=== Task directions ===
From the line holding "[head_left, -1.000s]" through the line holding "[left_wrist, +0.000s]" below, write out every line exactly; include both of those lines and drop the pictures.
++++ Supplied material ++++
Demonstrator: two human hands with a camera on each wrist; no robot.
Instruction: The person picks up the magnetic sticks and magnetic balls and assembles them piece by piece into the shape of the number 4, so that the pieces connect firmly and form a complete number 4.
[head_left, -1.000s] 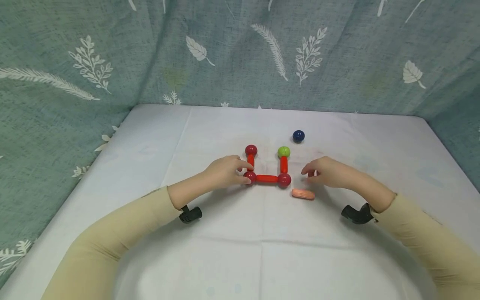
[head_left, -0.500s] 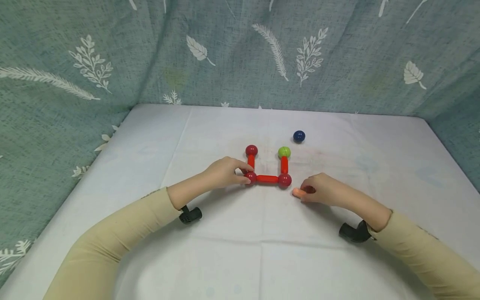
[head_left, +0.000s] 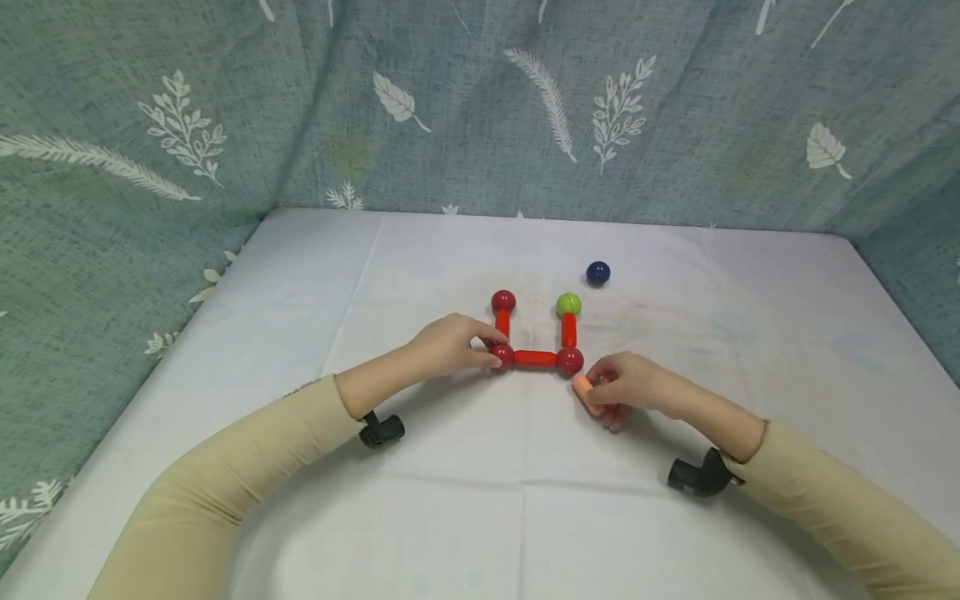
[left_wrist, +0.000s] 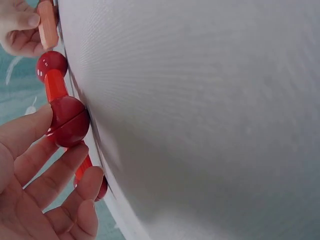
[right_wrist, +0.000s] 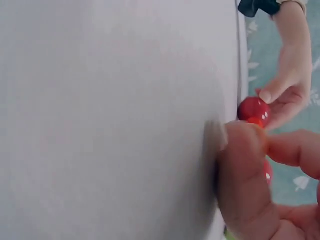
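Observation:
Red balls and red rods form a U lying on the white cloth. My left hand [head_left: 452, 343] pinches the near left red ball [left_wrist: 70, 121] between thumb and fingers. A red rod [head_left: 534, 358] joins it to the near right red ball [head_left: 570, 361]. From there another red rod [head_left: 568, 331] leads to a lime green ball [head_left: 568, 305]; at the far left tip sits a red ball [head_left: 503, 301]. My right hand [head_left: 628, 385] pinches an orange rod [head_left: 587, 393], tilted, its upper end close to the near right ball. In the right wrist view my fingers mostly hide this rod.
A dark blue ball [head_left: 597, 272] lies loose beyond the green one. White cloth [head_left: 450, 517] covers the table, and a leaf-patterned green curtain [head_left: 480, 108] hangs behind and at the sides. Each wrist carries a black camera [head_left: 382, 431].
My right hand came down and left onto the orange rod, took hold of it, and turned it from lying sideways to pointing at the near right ball. The left hand stays put.

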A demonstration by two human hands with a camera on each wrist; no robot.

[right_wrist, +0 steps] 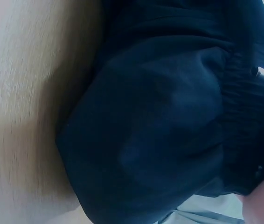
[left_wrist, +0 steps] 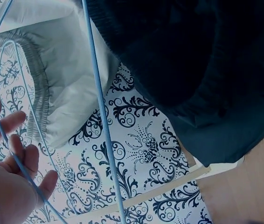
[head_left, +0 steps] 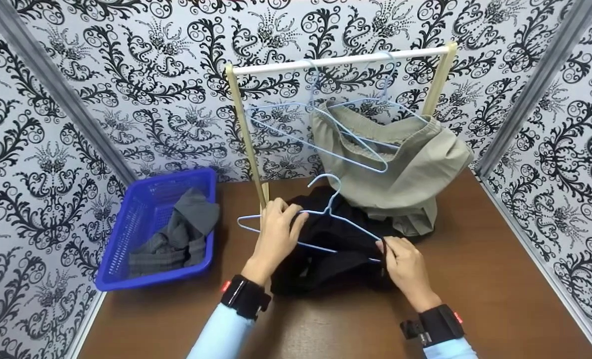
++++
=== Solution for this problem ===
[head_left, -1.000s] 
[head_left, -0.500s] 
[head_left, +0.000s] 
[left_wrist, +0.000s] 

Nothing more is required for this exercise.